Would you copy the full listing that follows without changing a thing?
#####
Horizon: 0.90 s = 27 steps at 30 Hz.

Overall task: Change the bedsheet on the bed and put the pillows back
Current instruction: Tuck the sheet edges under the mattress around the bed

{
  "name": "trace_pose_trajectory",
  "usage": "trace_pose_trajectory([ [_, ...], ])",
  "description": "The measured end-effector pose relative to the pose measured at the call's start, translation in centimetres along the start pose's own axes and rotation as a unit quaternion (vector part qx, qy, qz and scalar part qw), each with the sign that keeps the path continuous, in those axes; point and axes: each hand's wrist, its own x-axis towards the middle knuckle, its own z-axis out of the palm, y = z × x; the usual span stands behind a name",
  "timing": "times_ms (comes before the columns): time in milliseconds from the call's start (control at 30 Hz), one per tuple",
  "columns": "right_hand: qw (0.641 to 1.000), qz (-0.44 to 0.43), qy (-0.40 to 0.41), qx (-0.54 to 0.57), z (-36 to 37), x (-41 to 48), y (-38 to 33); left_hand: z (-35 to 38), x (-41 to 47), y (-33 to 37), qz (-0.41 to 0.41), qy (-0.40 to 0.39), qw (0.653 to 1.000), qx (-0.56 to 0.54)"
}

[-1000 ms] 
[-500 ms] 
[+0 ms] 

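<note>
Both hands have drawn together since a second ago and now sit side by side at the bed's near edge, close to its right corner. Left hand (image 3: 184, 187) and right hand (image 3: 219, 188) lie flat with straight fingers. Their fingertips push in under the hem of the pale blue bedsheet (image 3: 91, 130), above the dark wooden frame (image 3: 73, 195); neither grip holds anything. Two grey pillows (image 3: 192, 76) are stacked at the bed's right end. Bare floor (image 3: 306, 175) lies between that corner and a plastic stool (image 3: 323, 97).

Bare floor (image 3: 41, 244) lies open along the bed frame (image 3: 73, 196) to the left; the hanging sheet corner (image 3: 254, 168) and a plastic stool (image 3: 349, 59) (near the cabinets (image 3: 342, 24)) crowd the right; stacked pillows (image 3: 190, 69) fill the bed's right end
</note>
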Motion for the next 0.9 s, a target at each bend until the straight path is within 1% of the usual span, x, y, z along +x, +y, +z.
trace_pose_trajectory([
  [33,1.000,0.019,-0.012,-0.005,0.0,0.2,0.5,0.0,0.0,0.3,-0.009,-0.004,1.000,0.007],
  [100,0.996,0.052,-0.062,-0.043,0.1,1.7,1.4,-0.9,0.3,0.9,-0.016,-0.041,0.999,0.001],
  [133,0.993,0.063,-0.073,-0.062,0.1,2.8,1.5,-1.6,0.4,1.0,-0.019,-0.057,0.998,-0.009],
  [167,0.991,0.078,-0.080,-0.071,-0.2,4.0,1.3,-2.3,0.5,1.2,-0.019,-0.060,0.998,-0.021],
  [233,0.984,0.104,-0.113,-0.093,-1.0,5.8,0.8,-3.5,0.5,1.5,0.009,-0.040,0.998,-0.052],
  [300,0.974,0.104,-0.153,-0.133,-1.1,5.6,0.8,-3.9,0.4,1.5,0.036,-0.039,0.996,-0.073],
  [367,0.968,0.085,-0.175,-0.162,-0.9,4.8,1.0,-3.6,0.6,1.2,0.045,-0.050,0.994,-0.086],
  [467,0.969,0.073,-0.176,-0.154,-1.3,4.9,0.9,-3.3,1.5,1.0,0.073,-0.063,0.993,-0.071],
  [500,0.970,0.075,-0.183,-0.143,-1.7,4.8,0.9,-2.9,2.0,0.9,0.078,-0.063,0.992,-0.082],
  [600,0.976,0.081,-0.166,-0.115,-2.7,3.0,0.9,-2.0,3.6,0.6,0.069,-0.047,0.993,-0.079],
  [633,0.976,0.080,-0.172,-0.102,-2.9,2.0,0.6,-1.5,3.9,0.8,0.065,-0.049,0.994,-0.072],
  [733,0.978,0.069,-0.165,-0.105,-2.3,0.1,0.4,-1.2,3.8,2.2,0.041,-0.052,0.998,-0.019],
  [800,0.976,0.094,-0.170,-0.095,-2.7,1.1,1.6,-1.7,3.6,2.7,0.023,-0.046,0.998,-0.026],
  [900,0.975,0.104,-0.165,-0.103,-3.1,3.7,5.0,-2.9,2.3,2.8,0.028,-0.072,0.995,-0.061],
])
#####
__Solution to the problem__
Horizon: 0.90 s = 27 steps at 30 Hz.

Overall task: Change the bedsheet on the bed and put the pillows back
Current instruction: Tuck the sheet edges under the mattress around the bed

{
  "name": "trace_pose_trajectory",
  "usage": "trace_pose_trajectory([ [_, ...], ])",
  "description": "The measured end-effector pose relative to the pose measured at the call's start, translation in centimetres along the start pose's own axes and rotation as a unit quaternion (vector part qx, qy, qz and scalar part qw), each with the sign that keeps the path continuous, in those axes; point and axes: each hand's wrist, its own x-axis towards the middle knuckle, its own z-axis out of the palm, y = z × x; the usual span stands behind a name",
  "timing": "times_ms (comes before the columns): time in milliseconds from the call's start (control at 30 Hz), one per tuple",
  "columns": "right_hand: qw (0.641 to 1.000), qz (-0.44 to 0.43), qy (-0.40 to 0.41), qx (-0.54 to 0.57), z (-36 to 37), x (-41 to 48), y (-38 to 33); left_hand: z (-35 to 38), x (-41 to 47), y (-33 to 37), qz (-0.41 to 0.41), qy (-0.40 to 0.39), qw (0.653 to 1.000), qx (-0.56 to 0.54)"
}

[-1000 ms] 
[-500 ms] 
[+0 ms] 

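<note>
Both hands have drawn together since a second ago and now sit side by side at the bed's near edge, close to its right corner. Left hand (image 3: 184, 187) and right hand (image 3: 219, 188) lie flat with straight fingers. Their fingertips push in under the hem of the pale blue bedsheet (image 3: 91, 130), above the dark wooden frame (image 3: 73, 195); neither grip holds anything. Two grey pillows (image 3: 192, 76) are stacked at the bed's right end. Bare floor (image 3: 306, 175) lies between that corner and a plastic stool (image 3: 323, 97).

Bare floor (image 3: 41, 244) lies open along the bed frame (image 3: 73, 196) to the left; the hanging sheet corner (image 3: 254, 168) and a plastic stool (image 3: 349, 59) (near the cabinets (image 3: 342, 24)) crowd the right; stacked pillows (image 3: 190, 69) fill the bed's right end
</note>
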Motion for the next 0.9 s, a target at each bend until the straight path is within 1% of the usual span, x, y, z along +x, +y, +z.
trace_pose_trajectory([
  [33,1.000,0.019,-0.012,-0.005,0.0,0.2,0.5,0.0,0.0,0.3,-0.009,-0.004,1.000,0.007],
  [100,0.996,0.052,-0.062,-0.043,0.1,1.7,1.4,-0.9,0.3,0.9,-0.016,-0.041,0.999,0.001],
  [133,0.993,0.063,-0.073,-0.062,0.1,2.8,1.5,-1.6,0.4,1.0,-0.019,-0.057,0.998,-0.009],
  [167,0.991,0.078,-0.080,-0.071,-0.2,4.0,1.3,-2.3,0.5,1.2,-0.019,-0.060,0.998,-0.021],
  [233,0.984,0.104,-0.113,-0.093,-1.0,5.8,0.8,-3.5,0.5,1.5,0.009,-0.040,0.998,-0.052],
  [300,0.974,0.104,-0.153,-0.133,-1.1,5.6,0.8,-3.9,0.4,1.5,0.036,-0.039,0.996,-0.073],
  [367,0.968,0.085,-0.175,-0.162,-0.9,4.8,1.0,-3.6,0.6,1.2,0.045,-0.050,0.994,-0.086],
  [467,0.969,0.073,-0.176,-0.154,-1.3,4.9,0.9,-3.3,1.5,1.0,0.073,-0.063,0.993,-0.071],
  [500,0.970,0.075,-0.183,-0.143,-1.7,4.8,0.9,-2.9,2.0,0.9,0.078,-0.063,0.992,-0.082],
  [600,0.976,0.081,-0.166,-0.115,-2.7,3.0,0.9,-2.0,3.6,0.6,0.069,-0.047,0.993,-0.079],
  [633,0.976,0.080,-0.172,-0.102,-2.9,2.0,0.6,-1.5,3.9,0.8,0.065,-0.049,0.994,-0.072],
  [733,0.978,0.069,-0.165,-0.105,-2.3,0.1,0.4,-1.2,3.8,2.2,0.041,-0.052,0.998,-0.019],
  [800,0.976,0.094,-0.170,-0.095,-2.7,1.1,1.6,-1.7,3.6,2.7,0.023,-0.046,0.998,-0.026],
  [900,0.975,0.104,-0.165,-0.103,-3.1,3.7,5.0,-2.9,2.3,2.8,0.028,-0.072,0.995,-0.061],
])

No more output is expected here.